Through this policy, and anticipated NACHA Rules changes that will implement it, ACH participants at all levels will be required to review and address:
Each Originating Bank is responsible for ensuring that the Bank, its Originating Companies, and their respective Third Party Service Providers adopt and implement commercially reasonable policies, procedures, and systems to receive, store, transmit, and destroy consumer-level ACH data in a secure manner and to protect against data breaches.
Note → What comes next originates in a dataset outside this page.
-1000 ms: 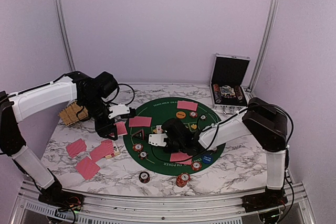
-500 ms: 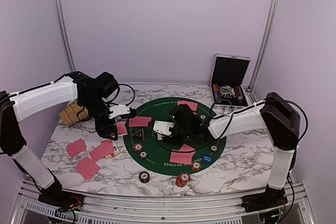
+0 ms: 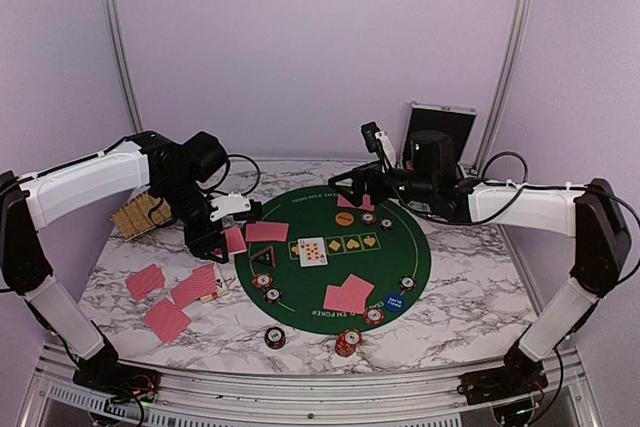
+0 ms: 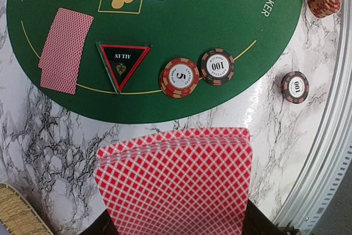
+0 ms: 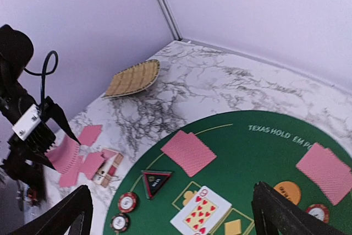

Detection, Investigation, and Escalation
Originating Banks, Originating Companies, and their respective Third Party Service Providers must also implement commercially reasonable policies, procedures, and systems to detect the occurrence of a data breach within their respective organizations. If a data breach is known or suspected, these parties should immediately investigate the circumstances to determine (1) if a data breach has actually occurred, (2) the scope of the data breach, including the type and amount of data affected, (3) the risk that the affected data will be misused, and (4) what steps are necessary to prevent further unauthorized access to consumer-level ACH data.
ACH Network Notification
Under the interim policy, the Originating Bank is required to notify NACHA and/or the affected Receiving Bank(s) if it knows or reasonably suspects (1) that consumer-level ACH data has been lost, stolen, or otherwise subject to authorized access, and (2) that misuse of such information has occurred or is reasonably possible.
NACHA is implementing these requirements to further manage risk and increase the security of the ACH Network. The reports of actual or potential data breaches may be used to increase transaction monitoring and provide additional early warning and alert services to Network participants. NACHA will attempt to keep the reported information confidential, to the extent that it can do so while still managing risk in the Network.